Content starts

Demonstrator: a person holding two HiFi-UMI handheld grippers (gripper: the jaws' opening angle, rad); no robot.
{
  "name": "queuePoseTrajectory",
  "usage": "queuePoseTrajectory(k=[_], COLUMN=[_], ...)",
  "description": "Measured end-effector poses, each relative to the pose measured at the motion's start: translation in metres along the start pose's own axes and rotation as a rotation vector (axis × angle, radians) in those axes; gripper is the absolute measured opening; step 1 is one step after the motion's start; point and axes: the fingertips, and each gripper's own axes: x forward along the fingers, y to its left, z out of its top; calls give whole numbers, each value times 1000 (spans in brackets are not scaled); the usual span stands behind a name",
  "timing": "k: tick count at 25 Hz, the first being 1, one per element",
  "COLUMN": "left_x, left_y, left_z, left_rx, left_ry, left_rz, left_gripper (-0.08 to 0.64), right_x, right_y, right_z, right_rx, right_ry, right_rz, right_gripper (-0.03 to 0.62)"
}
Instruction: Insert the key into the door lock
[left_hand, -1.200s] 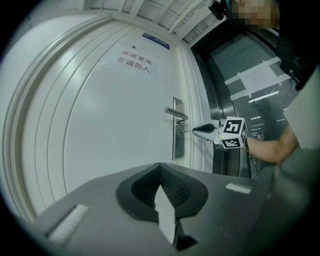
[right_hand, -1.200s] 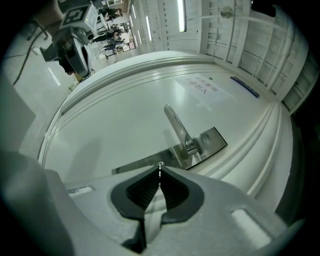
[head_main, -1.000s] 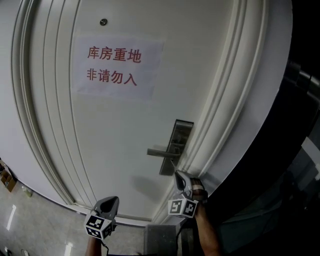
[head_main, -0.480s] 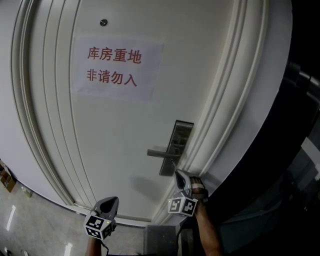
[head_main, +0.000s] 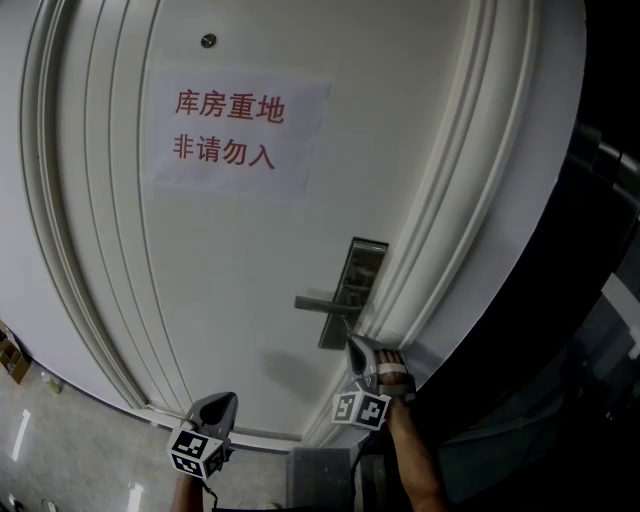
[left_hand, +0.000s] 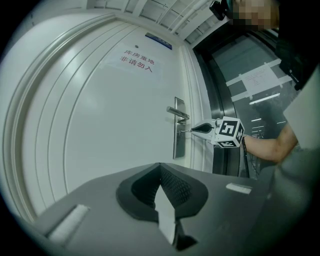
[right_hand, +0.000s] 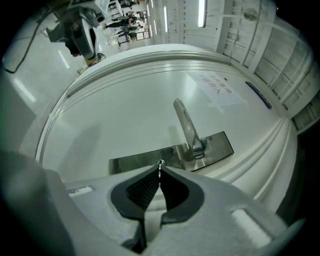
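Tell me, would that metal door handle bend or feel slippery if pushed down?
The door handle looks like solid metal, so probably stiff. Its shiny finish may be slippery. It likely pivots at the lock plate.

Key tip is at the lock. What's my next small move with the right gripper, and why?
Probably ease the right gripper straight forward, held level. Its jaws pinch the key, whose tip meets the keyhole in the lock plate, and blade shows outside the plate.
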Motion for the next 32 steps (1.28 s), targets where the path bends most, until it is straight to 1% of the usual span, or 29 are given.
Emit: queuePoseTrajectory(k=[12,22,32], left_x=[-1,-3,-3], left_y=[5,11,15], left_z=[-3,-4,-2], left_rx=[-16,-26,-32], left_ry=[-5,-11,-22], left_rz=[5,9,12], left_gripper=[3,3,3], right_x=[2,4,5], right_y=[3,8,8], right_z=[-2,4,6], right_rx=[-156,-211,-199], right_ry=[59,77,87], right_rz=[-8,-6,4], right_gripper=[11,11,11])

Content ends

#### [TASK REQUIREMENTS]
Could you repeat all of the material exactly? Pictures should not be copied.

#### [YOUR SOLUTION]
Demonstrator: a person holding two HiFi-UMI handheld grippers (gripper: the jaws' opening angle, rad); no robot.
{
  "name": "queuePoseTrajectory",
  "usage": "queuePoseTrajectory(k=[_], COLUMN=[_], ...)",
  "description": "Measured end-effector poses, each relative to the pose measured at the motion's start: translation in metres along the start pose's own axes and rotation as a rotation vector (axis × angle, radians) in those axes; gripper is the absolute measured opening; step 1 is one step after the motion's start; point and axes: the fingertips, and each gripper's own axes: x forward along the fingers, y to its left, z out of its top; calls give whole numbers, each value times 1000 (spans in brackets are not scaled); the usual span stands behind a name",
  "timing": "k: tick count at 25 Hz, the first being 1, one per element",
  "COLUMN": "left_x, left_y, left_z, left_rx, left_ry, left_rz, left_gripper (-0.08 to 0.64), right_x, right_y, right_z, right_rx, right_ry, right_rz, right_gripper (-0.03 to 0.62)"
}
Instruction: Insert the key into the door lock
[left_hand, -1.200s] 
[right_hand, -1.200s] 
[head_main, -1.000s] 
[head_main, -0.480s] 
[head_main, +0.000s] 
[left_hand, +0.000s] 
[right_hand, +0.000s] 
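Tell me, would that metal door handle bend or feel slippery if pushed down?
The door handle looks like solid metal, so probably stiff. Its shiny finish may be slippery. It likely pivots at the lock plate.

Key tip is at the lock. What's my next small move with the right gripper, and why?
Probably ease the right gripper straight forward, held level. Its jaws pinch the key, whose tip meets the keyhole in the lock plate, and blade shows outside the plate.
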Motion for the next 32 steps (1.28 s), targets where the path bends most, until it is straight to 1% of the usual span, or 29 are given.
Emit: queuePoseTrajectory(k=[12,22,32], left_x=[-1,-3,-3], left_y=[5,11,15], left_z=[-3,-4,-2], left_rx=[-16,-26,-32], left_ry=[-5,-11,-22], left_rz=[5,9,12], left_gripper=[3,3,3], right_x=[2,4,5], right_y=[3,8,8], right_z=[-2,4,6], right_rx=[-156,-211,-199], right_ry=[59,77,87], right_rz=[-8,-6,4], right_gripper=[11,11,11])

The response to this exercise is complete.